**Task prompt:**
Each line from the start of the listing below through the line containing "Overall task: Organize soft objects" should be reproduced exactly, with no others.

*** Supplied information ***

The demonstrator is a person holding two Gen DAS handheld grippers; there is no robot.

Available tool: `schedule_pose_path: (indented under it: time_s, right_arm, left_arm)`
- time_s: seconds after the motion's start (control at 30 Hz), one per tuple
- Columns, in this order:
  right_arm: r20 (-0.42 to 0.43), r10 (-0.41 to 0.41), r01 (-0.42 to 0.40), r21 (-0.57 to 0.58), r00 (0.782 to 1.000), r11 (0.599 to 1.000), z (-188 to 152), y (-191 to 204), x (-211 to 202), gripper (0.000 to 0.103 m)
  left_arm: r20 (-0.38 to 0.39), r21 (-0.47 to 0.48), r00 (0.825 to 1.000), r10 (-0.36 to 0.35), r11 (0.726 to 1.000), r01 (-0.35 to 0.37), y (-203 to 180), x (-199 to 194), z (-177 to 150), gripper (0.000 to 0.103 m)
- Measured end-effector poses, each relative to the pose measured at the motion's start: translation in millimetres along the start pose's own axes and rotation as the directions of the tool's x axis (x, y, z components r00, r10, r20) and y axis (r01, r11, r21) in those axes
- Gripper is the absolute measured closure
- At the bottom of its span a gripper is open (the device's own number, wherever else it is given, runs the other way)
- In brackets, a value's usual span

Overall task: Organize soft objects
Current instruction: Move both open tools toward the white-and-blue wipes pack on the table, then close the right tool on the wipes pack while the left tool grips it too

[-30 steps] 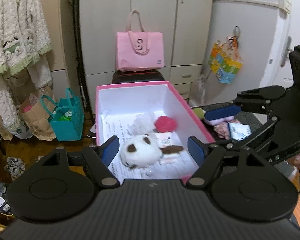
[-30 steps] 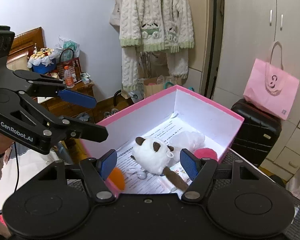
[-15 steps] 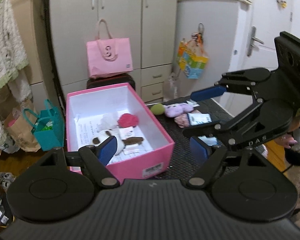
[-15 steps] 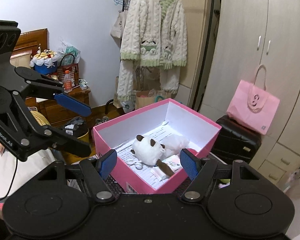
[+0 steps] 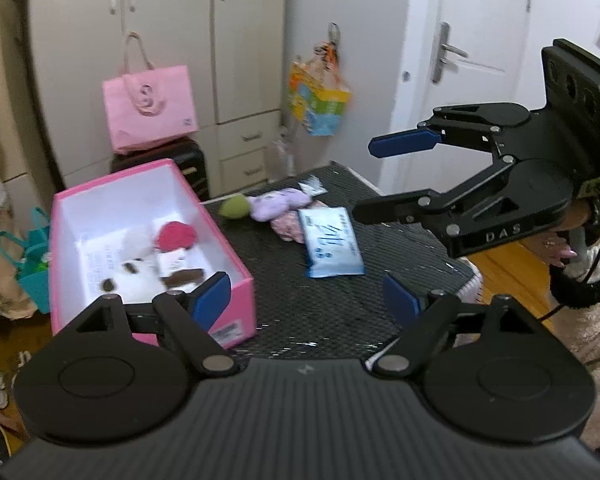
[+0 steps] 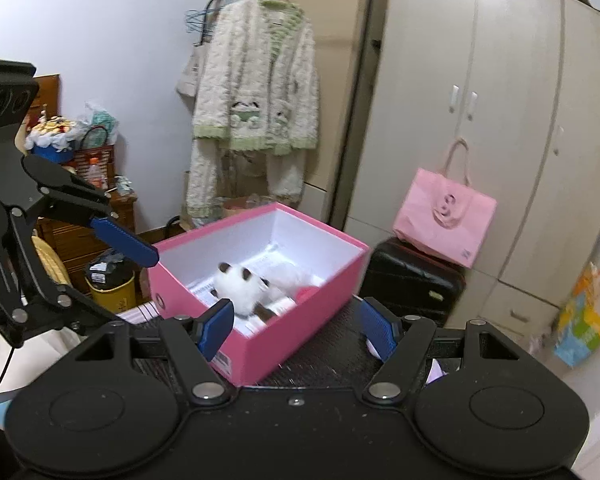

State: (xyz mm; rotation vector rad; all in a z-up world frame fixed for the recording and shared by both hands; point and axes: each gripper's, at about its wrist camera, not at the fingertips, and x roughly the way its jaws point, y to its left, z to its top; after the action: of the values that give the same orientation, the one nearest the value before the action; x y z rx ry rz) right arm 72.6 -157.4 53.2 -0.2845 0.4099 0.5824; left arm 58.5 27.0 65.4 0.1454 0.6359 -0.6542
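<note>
Both grippers have pulled back from over the pink box point(image 5: 236, 280) since the earlier frames, when they hung just above the toys inside it; the view from each now takes in the box's outer wall and the black worktop point(image 5: 328, 312) beside it. The left gripper point(image 5: 308, 300) stands wide, its jaws having just been opening further, with nothing between them but bare worktop. The right gripper point(image 6: 296, 326) is released too, its jaws parted and empty, with the near corner of the box showing between its blue pads point(image 6: 216, 326).

Inside the box lie a white plush toy with brown patches point(image 6: 238, 284), a red pompom point(image 5: 176, 236) and a pale fluffy piece behind them, on printed paper.

Outside the box, on the worktop to its right as the left camera sees it, sit a green ball point(image 5: 234, 206), a purple plush point(image 5: 278, 204) touching it, a pink soft piece point(image 5: 286, 228) and a blue tissue pack point(image 5: 332, 242).
</note>
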Motion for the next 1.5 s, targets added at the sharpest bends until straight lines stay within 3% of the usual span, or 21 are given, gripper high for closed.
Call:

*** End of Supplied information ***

**Exercise output:**
The demonstrator is a person holding two Gen DAS handheld grippers; there is no robot.

Available tool: `schedule_pose_path: (indented under it: time_s, right_arm, left_arm)`
- time_s: seconds after the motion's start (control at 30 Hz), one per tuple
- Columns, in this order:
  right_arm: r20 (-0.42 to 0.43), r10 (-0.41 to 0.41), r01 (-0.42 to 0.40), r21 (-0.57 to 0.58), r00 (0.782 to 1.000), r11 (0.599 to 1.000), z (-188 to 152), y (-191 to 204), x (-211 to 202), gripper (0.000 to 0.103 m)
  left_arm: r20 (-0.38 to 0.39), r21 (-0.47 to 0.48), r00 (0.825 to 1.000), r10 (-0.36 to 0.35), r11 (0.726 to 1.000), r01 (-0.35 to 0.37), y (-203 to 180), x (-199 to 194), z (-177 to 150), gripper (0.000 to 0.103 m)
- Measured end-effector poses, each relative to the pose measured at the motion's start: translation in millimetres along the start pose's own axes and rotation as the directions of the tool's x axis (x, y, z components r00, r10, r20) and y axis (r01, r11, r21) in those axes
- Gripper is the absolute measured closure
- At the bottom of its span a gripper is open (the device's own number, wherever else it is given, runs the other way)
- In brackets, a value's usual span

Overall task: Organize soft objects

Nothing further is needed for the answer.